O jornal eletrônico Agência de Reportagem e Jornalismos Investigativo publicou, no dia 3 de junho, a matéria “Friboi, a campeã nacional em acidentes”, produzida pelo jornalista Maurício Mendes, que entrevistou o Auditor-Fiscal do Trabalho Mauro Müller da Superintendência Regional do Trabalho e Emprego do Rio Grande do Sul – SRTE/RS.
A matéria denuncia irregularidades e violações de direitos trabalhistas que deixaram 7.822 empregados da empresa doentes ou incapacitados para o trabalho nos últimos quatro anos.
De acordo com o Auditor-Fiscal Mauro Müller, uma fiscalização na unidade de Montenegro (RS), no início do ano passado, resultou na interdição de máquinas e atividades. Foram aplicados 33 autos de infração após a visita. Entre as irregularidades, uma das que mais chamaram a atenção dos fiscais foi a situação dos empregados responsáveis por embalar frangos do tipo griller – um galeto pequeno, exportado principalmente para o Oriente Médio. Para colocar a ave dentro de um saco plástico, é necessário passá-la dentro de um funil. Os empregados escalados para a tarefa realizavam nada menos de 90 movimentos por minuto com os braços.
Segundo Mauro Müller, não existem máquinas capazes de atingir tamanha produtividade.
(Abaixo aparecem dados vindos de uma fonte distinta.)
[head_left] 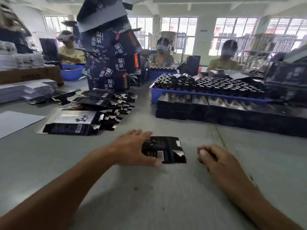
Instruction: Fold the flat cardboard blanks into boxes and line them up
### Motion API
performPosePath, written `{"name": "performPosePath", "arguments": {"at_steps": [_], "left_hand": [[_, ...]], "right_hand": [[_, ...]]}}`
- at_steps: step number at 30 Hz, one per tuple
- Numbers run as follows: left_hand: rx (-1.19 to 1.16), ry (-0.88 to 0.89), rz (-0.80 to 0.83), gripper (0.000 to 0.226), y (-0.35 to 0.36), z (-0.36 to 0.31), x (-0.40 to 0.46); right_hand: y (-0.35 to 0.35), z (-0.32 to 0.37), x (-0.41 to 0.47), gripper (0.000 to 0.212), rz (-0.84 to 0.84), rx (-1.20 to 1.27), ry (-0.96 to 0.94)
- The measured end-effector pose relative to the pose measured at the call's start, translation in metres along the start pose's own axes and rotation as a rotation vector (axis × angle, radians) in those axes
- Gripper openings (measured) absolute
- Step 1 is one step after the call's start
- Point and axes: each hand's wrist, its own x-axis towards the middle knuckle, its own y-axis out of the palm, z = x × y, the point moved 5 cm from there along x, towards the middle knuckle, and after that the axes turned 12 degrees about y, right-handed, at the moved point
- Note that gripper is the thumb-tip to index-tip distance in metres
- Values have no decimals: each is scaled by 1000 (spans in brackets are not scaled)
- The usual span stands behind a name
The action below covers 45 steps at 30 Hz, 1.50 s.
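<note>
Cardboard blanks and folded boxes crowd the far half of a wide grey desk [166,196], which carries everything in view. Largest among them is a leaning tower of folded dark boxes [109,52] printed with white characters, rising at the centre left. To the right of it sits a blue tray [153,95] packed with dark bottles, and a long row of finished black boxes [216,112] is lined up along the tray's near side, touching it. At the left edge, stacks of pale flat sheets [25,92] lie near a brown carton [29,75], with a blue bin [71,73] behind them. Between the tower and the near edge, a fanned spread of flat black blanks [86,113] overlaps across the surface. Three seated people work at the far side. Nearer the camera, one single flat blank [166,150], black with a barcode, lies on the desk between the two hands. The left hand [132,148] rests across its left end, fingers straight and spread over the top and thumb against the near edge. The right hand [214,156] rests on the desk just beside the blank's right end, apart from it, fingers curled in and holding nothing.
</note>
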Motion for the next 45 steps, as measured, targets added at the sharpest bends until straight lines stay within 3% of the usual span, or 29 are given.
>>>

As mais rápidas embalavam 15 frangos por minuto, metade da velocidade de um empregado da JBS. “Se uma máquina consegue dar conta apenas dessa produção, imagine o nível de exigência dos músculos, dos tendões, dos braços do trabalhador nesse posto”, analisa. Ao todo, 93% dos empregados entrevistados no setor disseram ter sentido dor na semana anterior à visita.
A matéria esclarece ainda que a mesma fiscalização verificou as condições na unidade de Passo Fundo (RS) e encontrou empregados lidando com uma quantidade de peso acima do normal. No setor de descarregamento de frango vivo, havia pessoas manuseando 50 toneladas por dia. O máximo permitido pela legislação, no entanto, são 10 toneladas diárias. A fábrica também usa empilhadeiras e paleteiras elétricas movidas a bateria, que pesam 1,1 tonelada cada. A troca dessas baterias, feita a cada turno, era manual. Os empregados usavam o corpo para fazer a substituição, empurrando ou puxando as peças.
Mauro Müller explicou também que a fiscalização dos relógios de ponto na unidade de Passo Fundo, de 16 de maio a 15 de dezembro do ano passado, identificou cerca de 27 mil jornadas além do limite permitido. “É muita coisa. É praticamente o setor produtivo todo trabalhando uma média diária de 9h40”.